Who can participate?
Pregnant women at over 24 weeks who are actively bleeding within 24 hours of childbirth, and for whom a blood transfusion is required to manage the active bleeding.
What does the study involve?
Four hospitals participate - two hospitals are randomly allocated to the intervention group and the other two to the control group. This means that all women who are delivering in hospitals that are part of the intervention group and who develop postpartum haemorrhage requiring blood transfusion will receive cryoprecipitate early, in addition to standard care. Women admitted to hospitals that are in the control group, and who develop postpartum haemorrhage that requires blood transfusion, will receive standard treatment, where cryoprecipitate is administered later in the course of bleeding, and in some cases not at all.
What are the possible benefits and risks of participating?
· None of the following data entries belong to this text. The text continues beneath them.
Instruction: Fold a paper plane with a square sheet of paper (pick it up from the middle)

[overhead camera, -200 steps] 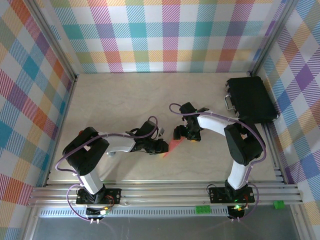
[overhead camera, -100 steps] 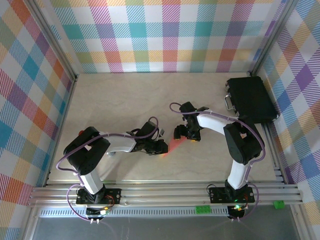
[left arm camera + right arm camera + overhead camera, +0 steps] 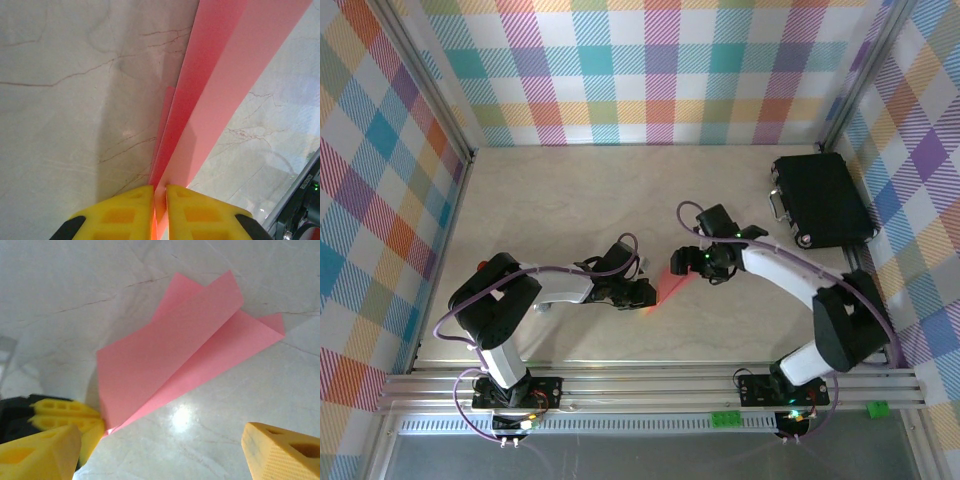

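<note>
Left gripper (image 3: 160, 192) clenched on one end of the paper plane (image 3: 185, 360). Right gripper (image 3: 160, 452) released, jaws wide, just beside it. Plane well left of black case (image 3: 820, 200).

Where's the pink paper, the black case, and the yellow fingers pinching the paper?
pink paper (image 3: 175, 355): right wrist view, middle of its upper folded flap.
black case (image 3: 823, 200): top view, centre of its top.
left fingers (image 3: 120, 202): left wrist view, face of one yellow pad, shut on the paper.
</note>
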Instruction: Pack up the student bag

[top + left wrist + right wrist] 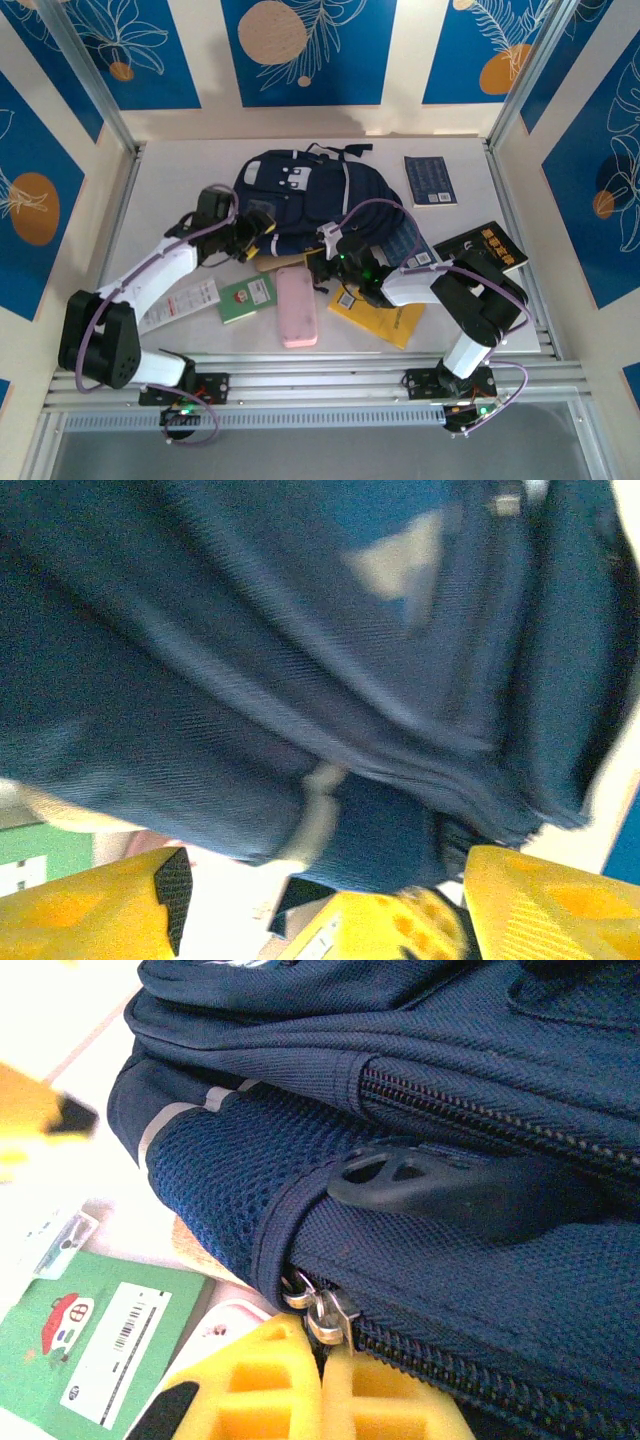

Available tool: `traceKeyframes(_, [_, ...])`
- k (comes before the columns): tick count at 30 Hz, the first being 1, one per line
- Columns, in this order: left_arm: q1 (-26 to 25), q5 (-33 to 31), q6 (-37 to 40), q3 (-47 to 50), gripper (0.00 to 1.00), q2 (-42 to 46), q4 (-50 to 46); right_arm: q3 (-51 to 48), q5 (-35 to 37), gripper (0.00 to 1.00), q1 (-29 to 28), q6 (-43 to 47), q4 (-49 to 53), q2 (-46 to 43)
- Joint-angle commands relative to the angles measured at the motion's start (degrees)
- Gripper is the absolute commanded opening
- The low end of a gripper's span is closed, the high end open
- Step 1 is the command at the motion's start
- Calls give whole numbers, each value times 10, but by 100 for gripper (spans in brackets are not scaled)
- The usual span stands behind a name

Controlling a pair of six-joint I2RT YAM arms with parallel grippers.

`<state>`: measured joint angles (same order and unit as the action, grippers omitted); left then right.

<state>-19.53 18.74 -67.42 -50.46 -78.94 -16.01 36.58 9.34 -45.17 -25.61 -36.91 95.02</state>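
Note:
The student bag (300, 190) is a navy backpack with pale grey stripes, lying at the back middle of the table. My left gripper (262, 228) is at its front left corner. In the left wrist view its yellow fingers (100, 910) stand wide apart, open, with the bag fabric (250, 680) just ahead of them and nothing pinched. My right gripper (328, 262) is at the bag's front edge. In the right wrist view it (322, 1352) is shut, with the metal zip pull (325, 1315) of the closed main zip (480, 1370) caught between its tips.
In front of the bag lie a pink case (296, 305), a green booklet (247, 297), a white leaflet (180, 305) and a yellow book (385, 318). A black book (483, 248) lies to the right and a dark blue booklet (430, 180) at the back right. Metal rails edge the table.

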Motion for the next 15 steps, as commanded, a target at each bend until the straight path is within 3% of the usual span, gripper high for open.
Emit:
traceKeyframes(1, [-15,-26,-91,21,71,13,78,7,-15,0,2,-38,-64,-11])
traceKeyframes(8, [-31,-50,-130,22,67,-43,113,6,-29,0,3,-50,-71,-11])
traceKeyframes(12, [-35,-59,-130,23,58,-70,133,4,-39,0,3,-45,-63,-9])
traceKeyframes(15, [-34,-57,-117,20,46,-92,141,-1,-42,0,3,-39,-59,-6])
It is possible that participants receiving early cryoprecipitate might respond better, but at present it is not known if this will be the case. The information from this study will help improve and develop future studies, which in turn will help to improve the treatment of pregnant women who experience PPH during childbirth in the future. No significant risks are expected with this study, as cryoprecipitate is already part of standard care.
Where is the study run from?
1. The Royal London University Hospital (UK)
2. Homerton University Hospital, London (UK)
3. Newham University Hospital, London (UK)
4. Whipps Cross University Hospital, London (UK)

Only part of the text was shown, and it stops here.